When something actually starts to make sense for a change.

"If I was worth a million dollars and spent 50% on government bonds / gilts etc. what is my total worth now? Is it 500K or still a million?"

A principle I think Bernake needs to understand before he sinks the country further is by creating any liquidity through QE and wherever you wish to store the actual numerical value "THE TOTAL NUMERICAL NUMBER IS INCREASED". FACT.

Now I don't really care what you do, say or anything because the value in the whole economic system has been increased. FACT.

If anybody understand my concept, the existence of newly created worth wether it is traded or not affects the total value of the economic whole. Even without trading it there may be a delay before the   consequences are felt.

I would call it QUANTUM EXCONOMIC TRADING myself.

As each phase of the creation process adds to the cumulative worth so what is that dollar actually worth in your pocket now then "in the grand economic total"?

Is it more, less or the same. ---->>> Think it will be less myself. Now lets say you have 4 trillion in worth tied up like he has you try and remove it and any economy will contract to where it would be without it.

The REAL NASTY BIT is as you wait for the time you can actually ever remove the value even without trading anything the QUANTUM ECONOMIC TRADING kicks in by the existence of the value.
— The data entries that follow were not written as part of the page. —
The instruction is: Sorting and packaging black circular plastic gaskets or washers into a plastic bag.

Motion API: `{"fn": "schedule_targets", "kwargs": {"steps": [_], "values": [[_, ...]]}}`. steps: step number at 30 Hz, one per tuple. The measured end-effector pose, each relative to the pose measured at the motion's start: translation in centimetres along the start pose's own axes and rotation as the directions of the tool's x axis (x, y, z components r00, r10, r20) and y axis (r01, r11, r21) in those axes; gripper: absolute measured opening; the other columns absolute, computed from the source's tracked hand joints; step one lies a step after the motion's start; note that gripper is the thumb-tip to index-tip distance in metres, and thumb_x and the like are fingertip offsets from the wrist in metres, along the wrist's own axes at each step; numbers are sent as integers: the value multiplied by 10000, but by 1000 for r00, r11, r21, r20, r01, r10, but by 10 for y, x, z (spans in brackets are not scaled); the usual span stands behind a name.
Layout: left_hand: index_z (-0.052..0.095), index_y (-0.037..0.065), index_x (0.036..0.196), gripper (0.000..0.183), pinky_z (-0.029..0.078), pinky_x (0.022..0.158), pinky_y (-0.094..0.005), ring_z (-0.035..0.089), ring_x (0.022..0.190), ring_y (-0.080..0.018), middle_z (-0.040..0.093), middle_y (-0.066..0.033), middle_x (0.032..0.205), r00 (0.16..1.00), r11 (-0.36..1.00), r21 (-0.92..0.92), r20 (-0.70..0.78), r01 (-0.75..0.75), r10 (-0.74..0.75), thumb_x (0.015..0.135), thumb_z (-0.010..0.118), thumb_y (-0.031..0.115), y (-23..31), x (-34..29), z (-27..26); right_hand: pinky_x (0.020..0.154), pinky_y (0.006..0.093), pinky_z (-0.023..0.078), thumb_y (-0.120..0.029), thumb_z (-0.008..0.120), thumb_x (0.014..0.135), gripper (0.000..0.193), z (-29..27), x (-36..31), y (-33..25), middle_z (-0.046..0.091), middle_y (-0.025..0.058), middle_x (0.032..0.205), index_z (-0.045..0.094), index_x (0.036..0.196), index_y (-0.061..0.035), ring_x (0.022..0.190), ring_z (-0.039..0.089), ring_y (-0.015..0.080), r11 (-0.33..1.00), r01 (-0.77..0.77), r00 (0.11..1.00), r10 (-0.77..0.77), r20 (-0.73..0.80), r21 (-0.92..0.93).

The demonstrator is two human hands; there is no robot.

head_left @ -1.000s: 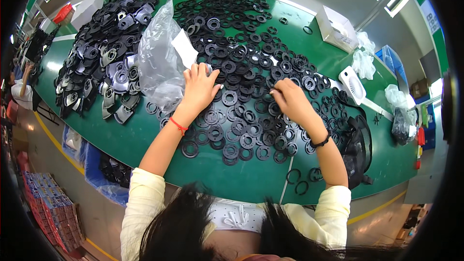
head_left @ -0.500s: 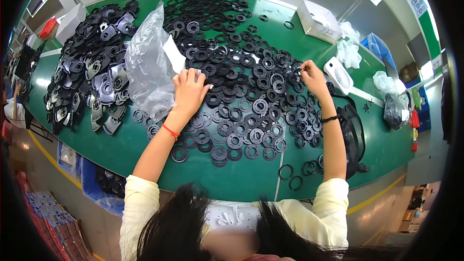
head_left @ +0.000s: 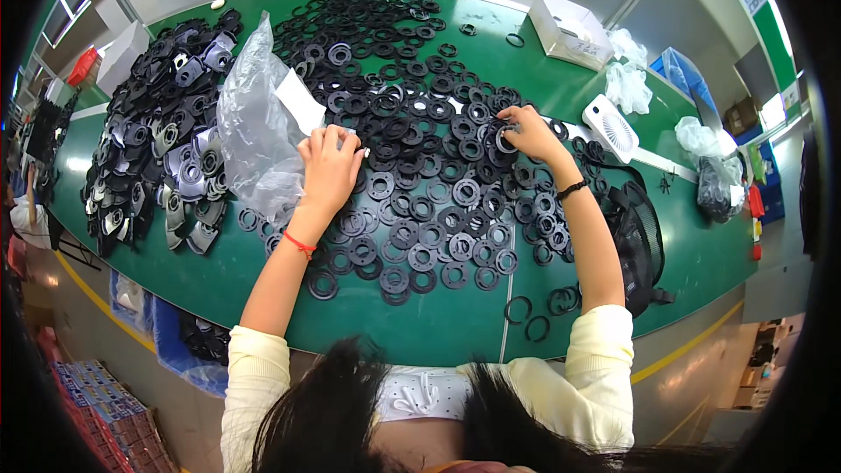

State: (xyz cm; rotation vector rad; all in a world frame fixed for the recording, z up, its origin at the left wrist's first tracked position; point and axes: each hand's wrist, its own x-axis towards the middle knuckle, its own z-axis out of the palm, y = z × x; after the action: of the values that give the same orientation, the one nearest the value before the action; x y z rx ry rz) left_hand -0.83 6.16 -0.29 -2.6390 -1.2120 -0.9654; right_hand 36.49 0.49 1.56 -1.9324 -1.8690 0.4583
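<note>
A wide heap of flat black rings (head_left: 420,232) covers the middle of the green table. At the heap's right side, my right hand (head_left: 536,136) has its thumb and fingers closed on a black ring (head_left: 505,138). My left hand (head_left: 329,173) rests at the heap's left side with its fingers curled down. Whatever may be under those fingertips is hidden. Just beside the left hand stands a crumpled clear plastic bag (head_left: 250,114), with a white paper label (head_left: 300,101) on it reaching down to the fingers.
Dark moulded parts (head_left: 162,136) are piled at the left of the green table (head_left: 412,324). To the right lie a small white fan (head_left: 613,129), a black mesh bag (head_left: 632,241) and plastic bags (head_left: 627,83). An open white box (head_left: 569,31) stands at the far right.
My right hand has moved left over the rings, from the heap's right edge further in. My left hand has shifted slightly left, still by the plastic bag.
</note>
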Motion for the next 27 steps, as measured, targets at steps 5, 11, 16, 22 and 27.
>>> {"fn": "schedule_targets", "kwargs": {"steps": [5, 11, 16, 22, 27], "values": [[656, 122, 790, 135, 285, 848, -392, 462, 991, -212, 542, 16, 969, 996, 996, -94, 92, 6, 3, 708, 740, 190, -6, 4, -14, 868, 375, 459, -155, 750, 685, 346, -5, 4, -17, 526, 163, 1005, 615, 994, -75, 940, 538, 320, 997, -51, 997, 54, 50, -55], [673, 134, 764, 102, 279, 832, -379, 478, 962, -193, 564, 40, 929, 996, 989, -145, 80, 39, -28, 712, 743, 187, -10, 12, -28, 774, 353, 475, -123, 702, 719, 299, -8, -3, -17, 537, 142, 914, 557, 970, -50, 850, 553, 291, 987, 119, 991, -112, 74, -104], [665, 141, 815, 107, 281, 815, -377, 485, 938, -197, 570, 25, 920, 998, 994, -88, -19, 65, -66, 744, 727, 192, -14, 18, -39, 739, 370, 474, -79, 638, 746, 267, -9, -6, -11, 598, 156, 853, 524, 981, -22, 800, 592, 304, 992, 107, 988, -99, 121, -62], [663, 144, 823, 90, 276, 816, -371, 490, 941, -198, 583, 19, 937, 993, 994, -88, -93, 71, -79, 760, 716, 179, -14, 24, -56, 682, 349, 487, -134, 655, 807, 239, -27, -11, -5, 621, 106, 821, 535, 982, -24, 769, 600, 201, 973, -140, 989, 145, -14, 184], [668, 153, 840, 86, 269, 814, -372, 488, 950, -190, 578, 19, 941, 988, 995, -80, -136, 66, -77, 766, 708, 172, -4, 26, -74, 598, 216, 451, -117, 631, 858, 197, -35, -15, -16, 581, 4, 866, 515, 1001, -48, 725, 543, 65, 735, -319, 947, 271, 172, 599]]}}
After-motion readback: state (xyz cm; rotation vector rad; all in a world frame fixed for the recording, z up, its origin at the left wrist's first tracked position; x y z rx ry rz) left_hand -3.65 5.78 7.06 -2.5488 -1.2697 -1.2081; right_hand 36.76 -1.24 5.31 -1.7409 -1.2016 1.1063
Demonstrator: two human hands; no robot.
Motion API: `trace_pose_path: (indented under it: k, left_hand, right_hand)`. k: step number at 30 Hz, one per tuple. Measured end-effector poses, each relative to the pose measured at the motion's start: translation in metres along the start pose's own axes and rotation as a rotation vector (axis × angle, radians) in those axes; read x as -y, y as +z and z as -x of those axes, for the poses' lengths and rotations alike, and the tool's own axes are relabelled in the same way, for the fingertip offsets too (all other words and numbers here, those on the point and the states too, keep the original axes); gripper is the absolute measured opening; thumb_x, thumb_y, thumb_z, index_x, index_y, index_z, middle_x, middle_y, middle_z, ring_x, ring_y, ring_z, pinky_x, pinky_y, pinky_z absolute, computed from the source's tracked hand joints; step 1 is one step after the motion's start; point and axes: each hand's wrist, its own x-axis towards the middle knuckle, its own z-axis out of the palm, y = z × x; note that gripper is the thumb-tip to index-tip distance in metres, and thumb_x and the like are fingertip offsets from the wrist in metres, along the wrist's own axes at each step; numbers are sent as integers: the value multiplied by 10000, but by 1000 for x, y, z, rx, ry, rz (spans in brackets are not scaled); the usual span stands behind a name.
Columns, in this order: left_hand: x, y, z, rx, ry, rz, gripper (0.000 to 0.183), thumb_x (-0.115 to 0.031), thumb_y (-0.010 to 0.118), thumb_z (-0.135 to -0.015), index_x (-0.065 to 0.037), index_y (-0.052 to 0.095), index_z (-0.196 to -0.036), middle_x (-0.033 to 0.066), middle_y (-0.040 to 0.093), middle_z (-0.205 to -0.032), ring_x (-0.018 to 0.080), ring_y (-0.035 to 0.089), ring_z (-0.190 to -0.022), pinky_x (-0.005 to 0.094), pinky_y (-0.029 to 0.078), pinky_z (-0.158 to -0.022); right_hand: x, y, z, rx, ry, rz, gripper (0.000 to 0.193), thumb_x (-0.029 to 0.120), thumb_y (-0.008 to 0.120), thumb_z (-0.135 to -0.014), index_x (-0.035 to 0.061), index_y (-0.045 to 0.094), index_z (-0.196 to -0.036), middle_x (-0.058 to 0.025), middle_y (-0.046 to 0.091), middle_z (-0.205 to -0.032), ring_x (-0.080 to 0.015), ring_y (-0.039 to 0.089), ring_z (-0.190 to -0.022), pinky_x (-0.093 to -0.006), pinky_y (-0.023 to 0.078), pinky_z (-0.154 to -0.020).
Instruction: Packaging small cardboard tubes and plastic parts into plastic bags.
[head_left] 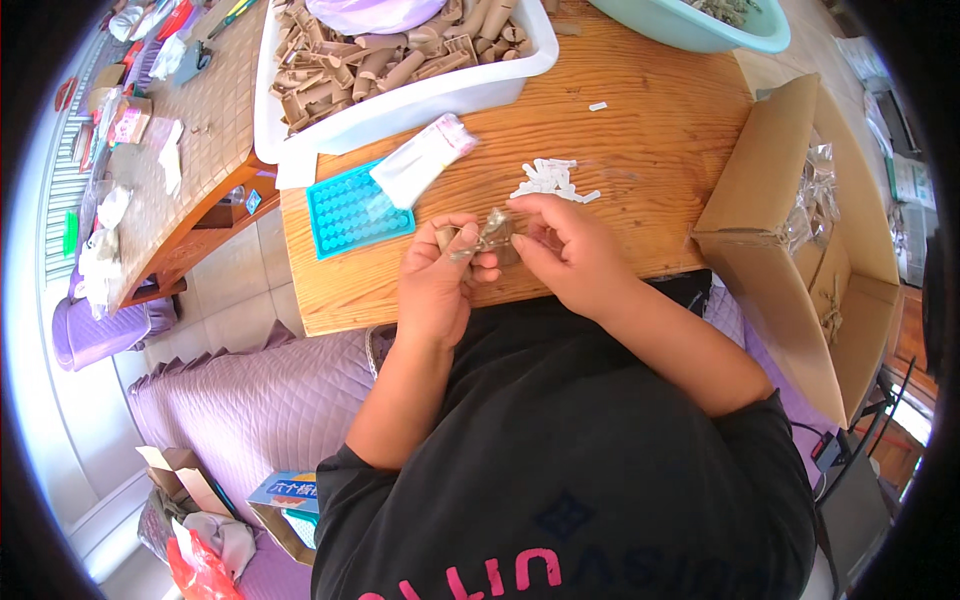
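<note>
Over the front of the wooden table, my left hand (440,270) is closed on a small tan and shiny metallic-looking piece (492,226), whose exact kind I cannot make out. At its right side, my right hand (568,248) pinches the same piece with thumb and forefinger. Just beyond my right hand lies a loose pile of small white strips (550,180). A turquoise tray (345,212) with rows of small cells is to the left of my hands. Lying partly across that tray is a white packet (425,160) with a pinkish end.
A white bin (420,122) of brown plastic parts stands at the back left of the table (640,140). A pale teal basin (680,30) is at the back right. An opened cardboard box (755,190) holding clear plastic bags stands by the table's right edge.
</note>
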Motion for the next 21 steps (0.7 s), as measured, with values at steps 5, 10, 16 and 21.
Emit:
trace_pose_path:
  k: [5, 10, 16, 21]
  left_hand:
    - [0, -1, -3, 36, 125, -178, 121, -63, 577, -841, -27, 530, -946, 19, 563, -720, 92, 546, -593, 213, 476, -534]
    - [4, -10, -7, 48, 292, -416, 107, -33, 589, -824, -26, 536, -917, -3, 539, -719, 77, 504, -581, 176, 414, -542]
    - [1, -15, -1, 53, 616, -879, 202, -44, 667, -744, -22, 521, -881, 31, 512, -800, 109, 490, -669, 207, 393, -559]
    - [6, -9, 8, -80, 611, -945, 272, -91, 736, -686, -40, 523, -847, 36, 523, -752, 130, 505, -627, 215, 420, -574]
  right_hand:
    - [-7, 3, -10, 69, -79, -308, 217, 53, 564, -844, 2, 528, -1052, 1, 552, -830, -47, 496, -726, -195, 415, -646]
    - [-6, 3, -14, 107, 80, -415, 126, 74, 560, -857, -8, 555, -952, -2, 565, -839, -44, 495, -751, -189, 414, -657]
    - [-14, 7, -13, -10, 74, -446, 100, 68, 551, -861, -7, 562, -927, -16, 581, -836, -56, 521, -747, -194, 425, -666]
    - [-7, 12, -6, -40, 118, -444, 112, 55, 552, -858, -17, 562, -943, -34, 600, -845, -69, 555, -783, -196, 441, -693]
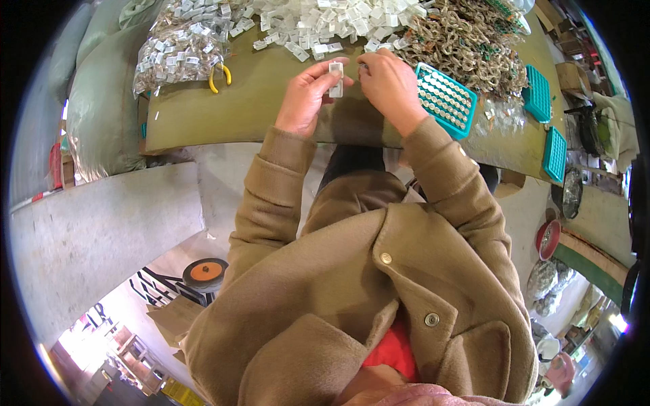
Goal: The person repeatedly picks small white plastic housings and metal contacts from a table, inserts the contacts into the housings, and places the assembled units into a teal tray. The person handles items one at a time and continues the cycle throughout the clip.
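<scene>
My left hand (pixel 305 98) is closed on a small white plastic case (pixel 336 79), held upright between thumb and fingers above the table's near edge. Just to its right, my right hand (pixel 391 84) is pinched, and a small dark or metallic bit shows at its fingertips; what it is I cannot make out. Beside the right wrist lies a teal tray (pixel 467 132) holding rows of small round silvery pieces. A heap of similar white plastic cases (pixel 325 20) spreads over the table beyond my hands.
Tangled brownish cords (pixel 467 47) with green bits pile up at the far right. Two more teal trays (pixel 537 95) lie along the right edge. At left sit a clear bag of small white parts (pixel 183 51) and yellow-handled pliers (pixel 215 82). Large sacks (pixel 105 101) stand beyond the table's left end.
</scene>
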### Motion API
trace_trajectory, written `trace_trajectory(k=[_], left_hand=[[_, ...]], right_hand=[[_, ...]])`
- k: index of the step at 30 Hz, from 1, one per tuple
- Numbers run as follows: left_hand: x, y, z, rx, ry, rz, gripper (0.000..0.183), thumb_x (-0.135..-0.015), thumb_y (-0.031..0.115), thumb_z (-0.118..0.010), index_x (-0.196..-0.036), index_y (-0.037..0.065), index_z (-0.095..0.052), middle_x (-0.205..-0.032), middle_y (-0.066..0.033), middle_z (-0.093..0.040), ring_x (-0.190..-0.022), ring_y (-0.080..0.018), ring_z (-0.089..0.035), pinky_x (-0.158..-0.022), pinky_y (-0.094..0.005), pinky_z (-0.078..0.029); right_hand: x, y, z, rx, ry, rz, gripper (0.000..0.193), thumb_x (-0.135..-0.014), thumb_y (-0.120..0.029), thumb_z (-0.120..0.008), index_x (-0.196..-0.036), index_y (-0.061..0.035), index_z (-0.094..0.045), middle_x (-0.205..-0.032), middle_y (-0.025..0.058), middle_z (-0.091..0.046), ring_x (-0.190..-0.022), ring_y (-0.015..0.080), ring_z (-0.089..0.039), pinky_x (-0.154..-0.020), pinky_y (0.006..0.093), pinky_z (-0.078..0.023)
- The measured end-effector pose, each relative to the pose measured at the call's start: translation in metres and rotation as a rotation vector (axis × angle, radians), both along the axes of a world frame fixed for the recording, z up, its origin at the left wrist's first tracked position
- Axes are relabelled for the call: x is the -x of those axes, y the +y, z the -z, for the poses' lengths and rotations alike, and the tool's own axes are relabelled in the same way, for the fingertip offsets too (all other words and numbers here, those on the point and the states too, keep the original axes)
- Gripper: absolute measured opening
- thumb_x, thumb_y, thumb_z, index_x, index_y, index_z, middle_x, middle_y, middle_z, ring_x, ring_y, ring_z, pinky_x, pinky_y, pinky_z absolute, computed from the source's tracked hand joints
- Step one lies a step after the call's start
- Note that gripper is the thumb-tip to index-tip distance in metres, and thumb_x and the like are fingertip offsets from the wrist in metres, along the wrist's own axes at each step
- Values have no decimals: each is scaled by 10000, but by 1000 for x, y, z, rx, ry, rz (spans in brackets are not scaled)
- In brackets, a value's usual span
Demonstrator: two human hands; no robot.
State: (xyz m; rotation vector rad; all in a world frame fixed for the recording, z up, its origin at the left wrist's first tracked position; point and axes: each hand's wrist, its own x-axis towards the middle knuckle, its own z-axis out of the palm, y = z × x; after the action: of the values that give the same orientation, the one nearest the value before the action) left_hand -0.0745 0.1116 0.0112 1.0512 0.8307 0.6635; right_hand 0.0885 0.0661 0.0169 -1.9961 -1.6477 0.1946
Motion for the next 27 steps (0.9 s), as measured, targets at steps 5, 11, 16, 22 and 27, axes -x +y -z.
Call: trace_trajectory(k=[5, 11, 16, 22, 27], left_hand=[[10, -6, -10, 84, -102, 83, 390, -961, 149, -555, -1336, 47, -536, -883, -6, -633, -757, -82, -593, -646, -211, -466], [13, -10, -31, 52, -35, 110, 148, -930, 149, -596, -1059, 78, -576, -743, -15, -632, -593, -63, -572, -508, -189, -433], [8, -17, -36, 51, -58, 37, 107, -935, 184, -612, -982, 97, -572, -673, -14, -629, -514, -42, -549, -447, -180, -408], [-9, -34, -23, 215, -400, 2, 248, -949, 207, -630, -1133, 46, -583, -836, 20, -613, -669, -28, -525, -577, -177, -441], [-19, -40, -13, 152, -361, -83, 193, -983, 208, -563, -1110, 65, -587, -944, -16, -653, -746, -80, -585, -647, -235, -506]], right_hand=[[-3, -14, -33, -339, 151, -217, 134, -825, -89, -599, -907, -74, -704, -850, 134, -640, -830, 336, -606, -729, 418, -500], [-5, -29, -58, -116, 522, -365, 206, -849, -59, -608, -1018, -81, -723, -803, 141, -594, -756, 308, -580, -684, 375, -470], [-14, -45, -60, 40, 995, -421, 186, -899, -89, -610, -1034, 20, -677, -861, 74, -652, -734, 112, -611, -673, 270, -497], [-11, -62, -45, 6, 1208, -262, 201, -907, -104, -610, -1028, 50, -655, -811, 38, -650, -728, 83, -604, -659, 244, -490], [-18, -72, -34, -87, 1037, -176, 231, -868, -127, -656, -1038, 30, -669, -810, 54, -670, -719, 85, -598, -649, 252, -492]])
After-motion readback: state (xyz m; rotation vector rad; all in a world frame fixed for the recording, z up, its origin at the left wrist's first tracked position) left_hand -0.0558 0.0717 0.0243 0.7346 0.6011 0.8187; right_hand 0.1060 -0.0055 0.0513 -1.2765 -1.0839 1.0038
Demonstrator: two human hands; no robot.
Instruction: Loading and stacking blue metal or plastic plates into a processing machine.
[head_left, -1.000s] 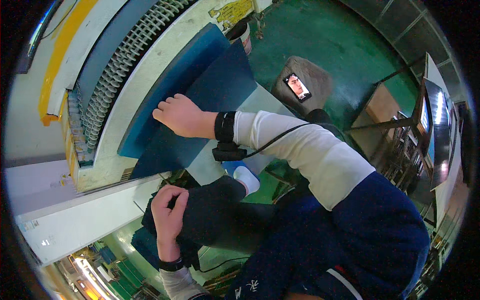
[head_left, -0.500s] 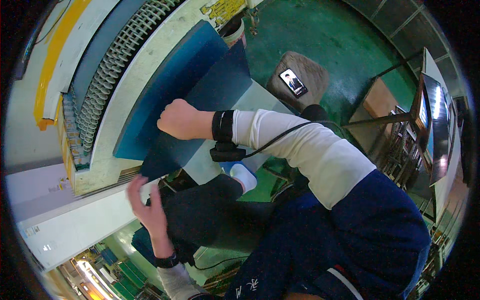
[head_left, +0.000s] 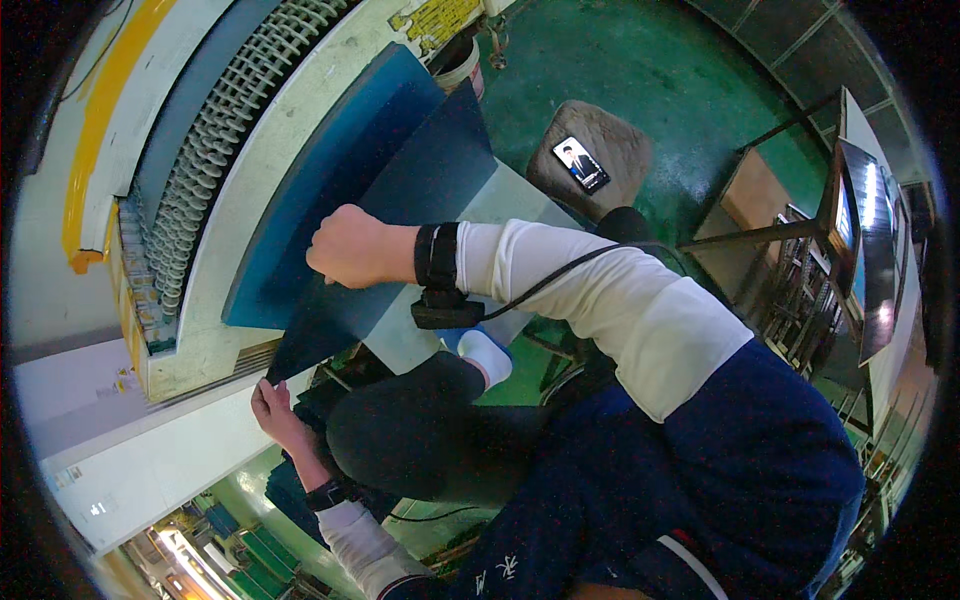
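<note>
The fingers of the left hand (head_left: 283,418), left of the frame and a little below the middle, are pinched together on the lower corner of a dark blue sheet (head_left: 430,160). Those of the right hand (head_left: 350,248), left of centre, are curled into a fist over the sheet; whether they grip anything, I cannot tell. The sheet slants from the upper middle down to the left hand, overlapping a brighter blue board (head_left: 325,180). A pale grey panel (head_left: 505,200) shows beyond the sheet's right edge, and a foot in a white sock (head_left: 485,355) appears near the panel's lower end.

The board lies along the pale edge of a machine (head_left: 212,285) that fills the upper left, with a long row of white rollers (head_left: 235,130) and a yellow strip (head_left: 115,130). A bucket (head_left: 460,75) stands near the board's top end. At the upper right, the green floor (head_left: 640,60) carries a brownish-grey padded stool (head_left: 628,150) with a lit phone (head_left: 580,163) on it. Along the right side stands a metal frame (head_left: 760,235) near a dark shiny panel (head_left: 868,250). A long white surface (head_left: 130,475) crosses the lower left.
</note>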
Mwhahahahaha you are so royally screwed and nothing you can do except bust or CTRL-P forever. Neat trick that, think I am right too.

A decade and look where Japan is? I can't believe they wanted to be in this position and if you had been give the chance to bust a decade ago should you have taken it or waste a decade and likely far longer.

It also explains the law of diminishing returns using QE as the cumulative value rapidly increases :-)

Hohum's picture

On economics statistics:  red light.  Repeat ad nauseum.

blindman's picture

let me say f.. g.s., they are the anti social planners.
central and ..? did i say f.. gold mound... s.? oh yes, i did. there was something else but f.. that.

Grand Supercycle's picture


These daily charts are still breaking down & overdue sell off expected after Obama victory - - SP500 / CRUDE / COPPER / GOLD / SILVER / EURUSD / AUDUSD

USD will rally.

hedgehog9999's picture




nastaking's picture

Google has unveiled its first 10in Nexus tablet, simply called the Zerofire E5 Android10. Manufactured by Samsung

NitneLiun's picture

Cleary, the root of all of our economic problems is the obstructionist Republicans in Congress. If only they would let Obama work his magic, it would once again be morning in America. I mean raising taxes on the rich and making them pay their fair share is the solution to all of our problems, right?